Writers Michael Shermer and Alex Grobman see pseudohistory as "the rewriting of the past for present personal or political purposes".[6]
Characteristics
Robert Todd Carroll suggests that a work that is pseudo-historic will meet at least one of the following criteria:
- the work uncritically accepts myths and anecdotal evidence without skepticism.
- it has a political, religious, or other ideological agenda.
- it is not published in an academic journal or is otherwise not adequately peer reviewed.
- the evidence for key facts supporting the work's thesis is:
- selective and ignores contrary evidence or explains it away; or
- speculative; or
- controversial; or
- not correctly or adequately sourced; or
- interpreted in an unjustifiable way; or
- given undue weight; or
- taken out of context; or
- distorted, either accidentally or fraudulently.
- competing (and perhaps simpler) explanations or interpretations for the same set of facts, which have been peer reviewed and have been adequately sourced, are rejected or not addressed, contrary to the principle of Occam's razor which favours a simpler and more prosaic explanation of the same facts. For example, the work may rely on one or more conspiracy theories or "hidden-hand" explanations.[7]
Nicholas Goodrick-Clarke prefers the term "cryptohistory." He identifies two necessary elements as "A complete ignorance of the primary sources" and the repetition of "inaccuracies and wild claims."[8][9]

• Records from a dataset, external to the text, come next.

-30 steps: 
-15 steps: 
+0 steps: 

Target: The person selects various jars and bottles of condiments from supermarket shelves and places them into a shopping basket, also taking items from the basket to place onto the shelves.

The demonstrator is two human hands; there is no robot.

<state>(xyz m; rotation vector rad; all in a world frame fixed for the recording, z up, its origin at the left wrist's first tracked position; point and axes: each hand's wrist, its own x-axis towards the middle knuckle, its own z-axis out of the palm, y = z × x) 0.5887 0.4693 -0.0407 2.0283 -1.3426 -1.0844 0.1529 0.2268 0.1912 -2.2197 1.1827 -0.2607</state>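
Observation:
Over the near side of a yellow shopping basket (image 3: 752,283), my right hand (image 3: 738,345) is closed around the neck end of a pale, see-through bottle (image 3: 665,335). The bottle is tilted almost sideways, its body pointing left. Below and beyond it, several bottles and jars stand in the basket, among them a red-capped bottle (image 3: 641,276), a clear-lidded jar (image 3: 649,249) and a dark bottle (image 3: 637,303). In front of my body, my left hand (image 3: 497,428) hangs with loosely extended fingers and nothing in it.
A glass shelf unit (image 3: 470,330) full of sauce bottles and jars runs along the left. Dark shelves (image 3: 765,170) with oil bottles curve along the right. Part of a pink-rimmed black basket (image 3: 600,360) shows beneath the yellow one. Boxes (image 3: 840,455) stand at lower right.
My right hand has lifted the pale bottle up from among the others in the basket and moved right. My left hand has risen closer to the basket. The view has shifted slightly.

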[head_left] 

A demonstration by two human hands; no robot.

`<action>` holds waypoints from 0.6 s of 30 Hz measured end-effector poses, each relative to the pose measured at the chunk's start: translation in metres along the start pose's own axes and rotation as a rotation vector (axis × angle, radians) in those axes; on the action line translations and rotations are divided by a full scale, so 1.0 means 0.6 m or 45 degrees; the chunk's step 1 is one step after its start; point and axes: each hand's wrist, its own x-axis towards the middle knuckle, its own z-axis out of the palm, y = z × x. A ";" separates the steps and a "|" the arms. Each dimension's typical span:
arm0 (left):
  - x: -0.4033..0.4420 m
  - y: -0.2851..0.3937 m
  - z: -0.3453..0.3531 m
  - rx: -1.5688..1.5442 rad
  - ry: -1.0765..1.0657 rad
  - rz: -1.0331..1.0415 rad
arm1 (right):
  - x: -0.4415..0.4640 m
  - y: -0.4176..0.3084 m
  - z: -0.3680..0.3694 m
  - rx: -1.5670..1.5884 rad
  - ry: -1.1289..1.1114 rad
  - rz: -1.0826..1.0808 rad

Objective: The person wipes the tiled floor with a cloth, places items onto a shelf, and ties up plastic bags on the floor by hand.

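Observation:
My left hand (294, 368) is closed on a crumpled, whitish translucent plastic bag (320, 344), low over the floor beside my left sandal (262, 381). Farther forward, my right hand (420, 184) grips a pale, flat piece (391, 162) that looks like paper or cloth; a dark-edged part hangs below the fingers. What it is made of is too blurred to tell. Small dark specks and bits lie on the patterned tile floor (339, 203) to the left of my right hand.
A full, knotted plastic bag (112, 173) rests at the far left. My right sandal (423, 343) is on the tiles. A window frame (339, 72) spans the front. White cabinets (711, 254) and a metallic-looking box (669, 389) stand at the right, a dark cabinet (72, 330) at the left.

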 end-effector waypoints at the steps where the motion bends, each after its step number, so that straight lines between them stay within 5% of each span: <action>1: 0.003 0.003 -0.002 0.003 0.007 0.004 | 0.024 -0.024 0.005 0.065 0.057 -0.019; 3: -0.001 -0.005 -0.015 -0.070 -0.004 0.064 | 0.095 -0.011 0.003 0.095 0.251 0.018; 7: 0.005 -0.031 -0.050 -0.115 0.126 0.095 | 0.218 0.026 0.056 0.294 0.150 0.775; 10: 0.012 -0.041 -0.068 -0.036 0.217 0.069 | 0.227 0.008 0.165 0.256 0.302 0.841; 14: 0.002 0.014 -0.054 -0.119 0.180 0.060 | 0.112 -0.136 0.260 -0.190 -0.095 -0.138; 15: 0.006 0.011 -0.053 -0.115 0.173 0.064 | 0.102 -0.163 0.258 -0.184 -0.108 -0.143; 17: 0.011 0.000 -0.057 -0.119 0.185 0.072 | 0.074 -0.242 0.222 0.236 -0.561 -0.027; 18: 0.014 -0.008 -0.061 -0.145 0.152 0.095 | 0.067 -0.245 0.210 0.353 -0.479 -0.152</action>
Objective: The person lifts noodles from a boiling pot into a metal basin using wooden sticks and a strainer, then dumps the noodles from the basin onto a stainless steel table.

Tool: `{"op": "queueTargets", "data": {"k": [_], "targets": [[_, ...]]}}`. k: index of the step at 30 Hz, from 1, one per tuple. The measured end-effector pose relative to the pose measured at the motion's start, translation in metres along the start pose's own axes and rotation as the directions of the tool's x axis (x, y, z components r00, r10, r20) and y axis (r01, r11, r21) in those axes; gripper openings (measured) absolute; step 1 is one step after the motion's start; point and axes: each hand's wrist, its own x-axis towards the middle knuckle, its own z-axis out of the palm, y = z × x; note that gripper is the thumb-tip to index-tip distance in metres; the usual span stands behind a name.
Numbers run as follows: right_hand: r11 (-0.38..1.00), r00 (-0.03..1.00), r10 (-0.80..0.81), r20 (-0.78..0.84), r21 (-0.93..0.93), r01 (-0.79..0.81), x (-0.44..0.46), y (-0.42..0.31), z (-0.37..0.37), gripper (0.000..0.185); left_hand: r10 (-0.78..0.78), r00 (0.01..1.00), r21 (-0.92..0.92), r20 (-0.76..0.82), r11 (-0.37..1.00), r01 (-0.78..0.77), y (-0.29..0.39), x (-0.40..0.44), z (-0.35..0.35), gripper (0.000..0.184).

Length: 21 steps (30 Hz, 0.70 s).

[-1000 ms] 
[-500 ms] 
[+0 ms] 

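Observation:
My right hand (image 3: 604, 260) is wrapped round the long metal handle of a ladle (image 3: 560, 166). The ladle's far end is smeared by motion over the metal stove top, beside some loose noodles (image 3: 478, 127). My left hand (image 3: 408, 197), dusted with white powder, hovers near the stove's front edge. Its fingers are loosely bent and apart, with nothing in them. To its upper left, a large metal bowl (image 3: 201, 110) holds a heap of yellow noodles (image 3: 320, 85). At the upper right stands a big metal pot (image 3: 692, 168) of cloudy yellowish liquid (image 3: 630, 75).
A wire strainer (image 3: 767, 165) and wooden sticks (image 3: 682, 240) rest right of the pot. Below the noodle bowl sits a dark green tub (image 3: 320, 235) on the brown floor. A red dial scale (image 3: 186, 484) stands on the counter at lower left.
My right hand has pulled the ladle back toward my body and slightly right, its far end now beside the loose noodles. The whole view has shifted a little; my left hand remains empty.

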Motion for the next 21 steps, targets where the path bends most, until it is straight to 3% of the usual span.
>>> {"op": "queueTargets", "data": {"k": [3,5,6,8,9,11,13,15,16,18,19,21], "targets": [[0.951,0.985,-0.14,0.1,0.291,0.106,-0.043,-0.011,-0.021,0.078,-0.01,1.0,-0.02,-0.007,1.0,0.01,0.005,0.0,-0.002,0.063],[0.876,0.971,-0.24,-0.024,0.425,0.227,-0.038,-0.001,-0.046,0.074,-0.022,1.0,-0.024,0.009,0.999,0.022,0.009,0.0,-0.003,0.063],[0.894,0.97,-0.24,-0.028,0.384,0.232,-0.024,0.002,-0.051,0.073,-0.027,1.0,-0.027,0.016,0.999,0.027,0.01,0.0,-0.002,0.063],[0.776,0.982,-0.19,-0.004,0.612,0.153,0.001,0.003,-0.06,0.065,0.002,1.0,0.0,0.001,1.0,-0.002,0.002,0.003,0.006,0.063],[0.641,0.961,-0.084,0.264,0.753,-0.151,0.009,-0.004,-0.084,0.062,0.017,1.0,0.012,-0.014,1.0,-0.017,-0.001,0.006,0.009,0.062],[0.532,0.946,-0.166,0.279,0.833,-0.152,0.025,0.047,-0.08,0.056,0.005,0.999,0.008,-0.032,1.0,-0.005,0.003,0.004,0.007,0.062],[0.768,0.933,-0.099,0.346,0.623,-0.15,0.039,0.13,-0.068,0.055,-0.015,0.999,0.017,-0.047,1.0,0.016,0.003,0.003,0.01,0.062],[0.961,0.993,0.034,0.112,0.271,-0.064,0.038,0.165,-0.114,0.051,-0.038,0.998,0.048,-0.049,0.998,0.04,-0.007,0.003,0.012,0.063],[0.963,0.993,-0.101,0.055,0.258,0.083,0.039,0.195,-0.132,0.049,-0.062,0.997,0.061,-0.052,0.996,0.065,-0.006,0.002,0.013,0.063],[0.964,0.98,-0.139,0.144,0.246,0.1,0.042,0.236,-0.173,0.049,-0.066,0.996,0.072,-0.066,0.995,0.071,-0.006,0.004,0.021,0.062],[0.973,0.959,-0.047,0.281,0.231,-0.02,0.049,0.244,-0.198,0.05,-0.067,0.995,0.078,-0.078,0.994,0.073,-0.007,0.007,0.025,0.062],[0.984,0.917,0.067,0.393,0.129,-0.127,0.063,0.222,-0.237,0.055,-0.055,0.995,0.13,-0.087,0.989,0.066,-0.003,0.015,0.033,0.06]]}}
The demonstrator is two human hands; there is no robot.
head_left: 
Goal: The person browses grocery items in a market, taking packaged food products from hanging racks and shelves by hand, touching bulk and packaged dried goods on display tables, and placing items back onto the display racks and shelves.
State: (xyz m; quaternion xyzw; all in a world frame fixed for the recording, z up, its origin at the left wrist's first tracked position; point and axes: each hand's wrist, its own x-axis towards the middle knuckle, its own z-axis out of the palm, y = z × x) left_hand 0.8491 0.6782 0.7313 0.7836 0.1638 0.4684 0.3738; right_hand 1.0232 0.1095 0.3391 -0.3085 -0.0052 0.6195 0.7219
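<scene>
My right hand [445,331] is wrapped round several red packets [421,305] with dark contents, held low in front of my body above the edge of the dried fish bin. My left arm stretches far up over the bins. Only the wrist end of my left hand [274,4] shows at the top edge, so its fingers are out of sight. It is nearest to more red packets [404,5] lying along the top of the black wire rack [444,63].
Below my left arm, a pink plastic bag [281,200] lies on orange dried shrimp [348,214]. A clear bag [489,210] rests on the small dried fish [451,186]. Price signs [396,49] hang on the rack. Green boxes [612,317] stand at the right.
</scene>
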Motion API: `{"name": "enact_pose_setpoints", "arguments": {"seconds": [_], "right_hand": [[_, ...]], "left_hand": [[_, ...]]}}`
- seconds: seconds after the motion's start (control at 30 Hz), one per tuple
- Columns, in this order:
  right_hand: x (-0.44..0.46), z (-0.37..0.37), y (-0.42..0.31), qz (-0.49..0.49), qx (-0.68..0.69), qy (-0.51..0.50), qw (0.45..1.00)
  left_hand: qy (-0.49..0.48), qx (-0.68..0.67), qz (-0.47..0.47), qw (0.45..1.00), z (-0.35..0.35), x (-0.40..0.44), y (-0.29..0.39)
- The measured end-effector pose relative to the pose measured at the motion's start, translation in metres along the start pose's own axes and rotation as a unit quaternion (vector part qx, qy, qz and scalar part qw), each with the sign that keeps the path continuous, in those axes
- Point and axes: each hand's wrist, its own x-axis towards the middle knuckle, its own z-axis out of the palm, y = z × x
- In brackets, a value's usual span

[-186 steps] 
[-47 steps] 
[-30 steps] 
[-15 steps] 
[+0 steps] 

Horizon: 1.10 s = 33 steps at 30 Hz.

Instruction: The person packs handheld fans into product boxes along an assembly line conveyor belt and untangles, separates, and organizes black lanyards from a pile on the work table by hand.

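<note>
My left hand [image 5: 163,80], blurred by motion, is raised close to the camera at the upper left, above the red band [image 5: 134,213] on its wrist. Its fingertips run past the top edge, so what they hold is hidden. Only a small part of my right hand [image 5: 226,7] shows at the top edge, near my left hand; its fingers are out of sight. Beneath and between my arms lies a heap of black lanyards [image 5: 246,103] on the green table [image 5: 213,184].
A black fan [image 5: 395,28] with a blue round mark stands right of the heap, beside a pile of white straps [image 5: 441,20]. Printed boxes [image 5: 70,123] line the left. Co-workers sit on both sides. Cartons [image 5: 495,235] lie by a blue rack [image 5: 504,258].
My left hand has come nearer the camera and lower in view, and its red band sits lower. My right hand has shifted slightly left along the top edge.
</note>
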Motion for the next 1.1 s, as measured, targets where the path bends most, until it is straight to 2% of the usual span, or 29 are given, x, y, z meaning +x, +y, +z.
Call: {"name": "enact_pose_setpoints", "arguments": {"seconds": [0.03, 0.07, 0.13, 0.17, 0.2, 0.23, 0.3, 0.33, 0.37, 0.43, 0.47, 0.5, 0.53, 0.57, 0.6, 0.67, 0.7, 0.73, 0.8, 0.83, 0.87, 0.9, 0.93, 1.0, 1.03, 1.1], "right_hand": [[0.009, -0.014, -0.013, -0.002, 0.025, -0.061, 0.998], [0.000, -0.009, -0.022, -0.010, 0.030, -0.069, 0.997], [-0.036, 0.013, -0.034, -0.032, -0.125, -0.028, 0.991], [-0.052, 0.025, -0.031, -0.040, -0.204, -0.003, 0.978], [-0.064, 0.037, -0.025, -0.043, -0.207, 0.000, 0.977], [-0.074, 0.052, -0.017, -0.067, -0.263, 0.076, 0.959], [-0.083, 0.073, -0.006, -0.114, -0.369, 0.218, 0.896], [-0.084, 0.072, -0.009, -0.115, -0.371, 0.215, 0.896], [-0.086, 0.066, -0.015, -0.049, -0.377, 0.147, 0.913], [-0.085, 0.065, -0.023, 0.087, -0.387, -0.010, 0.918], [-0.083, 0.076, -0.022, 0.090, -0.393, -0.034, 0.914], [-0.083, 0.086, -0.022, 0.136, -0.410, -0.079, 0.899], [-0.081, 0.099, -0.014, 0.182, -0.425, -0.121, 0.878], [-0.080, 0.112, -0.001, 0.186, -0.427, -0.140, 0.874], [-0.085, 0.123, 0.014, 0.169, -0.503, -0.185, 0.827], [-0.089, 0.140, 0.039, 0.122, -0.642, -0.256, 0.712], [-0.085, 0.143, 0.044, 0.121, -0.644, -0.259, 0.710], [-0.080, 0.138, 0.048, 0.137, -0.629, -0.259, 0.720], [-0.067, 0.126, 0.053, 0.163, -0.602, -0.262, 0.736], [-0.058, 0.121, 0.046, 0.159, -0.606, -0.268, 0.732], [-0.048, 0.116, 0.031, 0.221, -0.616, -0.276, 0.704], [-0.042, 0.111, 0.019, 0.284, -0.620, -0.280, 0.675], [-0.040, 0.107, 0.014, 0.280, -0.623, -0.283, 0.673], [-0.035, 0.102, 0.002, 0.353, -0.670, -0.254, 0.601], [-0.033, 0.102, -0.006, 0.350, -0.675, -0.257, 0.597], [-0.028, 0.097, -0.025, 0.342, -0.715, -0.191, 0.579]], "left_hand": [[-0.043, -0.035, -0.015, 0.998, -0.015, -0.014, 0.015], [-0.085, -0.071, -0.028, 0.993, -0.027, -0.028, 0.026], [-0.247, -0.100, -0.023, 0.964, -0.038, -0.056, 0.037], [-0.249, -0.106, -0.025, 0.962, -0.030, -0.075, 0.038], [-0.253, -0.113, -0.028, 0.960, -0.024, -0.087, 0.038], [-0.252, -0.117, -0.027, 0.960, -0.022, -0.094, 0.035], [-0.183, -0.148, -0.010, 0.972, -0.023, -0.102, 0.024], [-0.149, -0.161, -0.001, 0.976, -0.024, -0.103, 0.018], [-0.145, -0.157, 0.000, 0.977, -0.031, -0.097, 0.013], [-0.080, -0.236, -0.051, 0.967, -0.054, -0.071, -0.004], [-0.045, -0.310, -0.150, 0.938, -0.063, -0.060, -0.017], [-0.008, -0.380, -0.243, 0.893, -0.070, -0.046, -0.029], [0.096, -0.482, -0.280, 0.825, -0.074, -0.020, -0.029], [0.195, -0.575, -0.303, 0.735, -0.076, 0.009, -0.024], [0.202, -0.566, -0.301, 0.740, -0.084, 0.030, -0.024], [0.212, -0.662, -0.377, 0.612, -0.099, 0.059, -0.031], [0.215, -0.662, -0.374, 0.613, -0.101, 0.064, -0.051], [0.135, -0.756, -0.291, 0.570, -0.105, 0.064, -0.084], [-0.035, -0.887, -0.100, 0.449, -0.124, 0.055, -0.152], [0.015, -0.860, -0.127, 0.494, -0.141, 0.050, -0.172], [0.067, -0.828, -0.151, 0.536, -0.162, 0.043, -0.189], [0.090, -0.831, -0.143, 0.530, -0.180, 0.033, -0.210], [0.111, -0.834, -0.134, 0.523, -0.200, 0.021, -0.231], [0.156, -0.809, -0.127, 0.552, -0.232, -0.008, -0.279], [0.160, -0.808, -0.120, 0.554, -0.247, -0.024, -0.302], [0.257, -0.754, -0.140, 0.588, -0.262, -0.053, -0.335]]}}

Other common characteristics of pseudohistory are:
- the arbitrary linking of disparate events so as to form – in the theorist’s opinion – a pattern. This is typically then developed into a conspiracy theory postulating a hidden agent responsible for creating and maintaining the pattern. For example, the pseudohistorical The Holy Blood and the Holy Grail links the Knights Templar, the medieval Grail Romances, the Merovingian Frankish dynasty and the artist Nicolas Poussin in an attempt to identify lineal descendants of Jesus.
- hypothesising the consequences of unlikely events that “could” have happened, thereby assuming tacitly that they did.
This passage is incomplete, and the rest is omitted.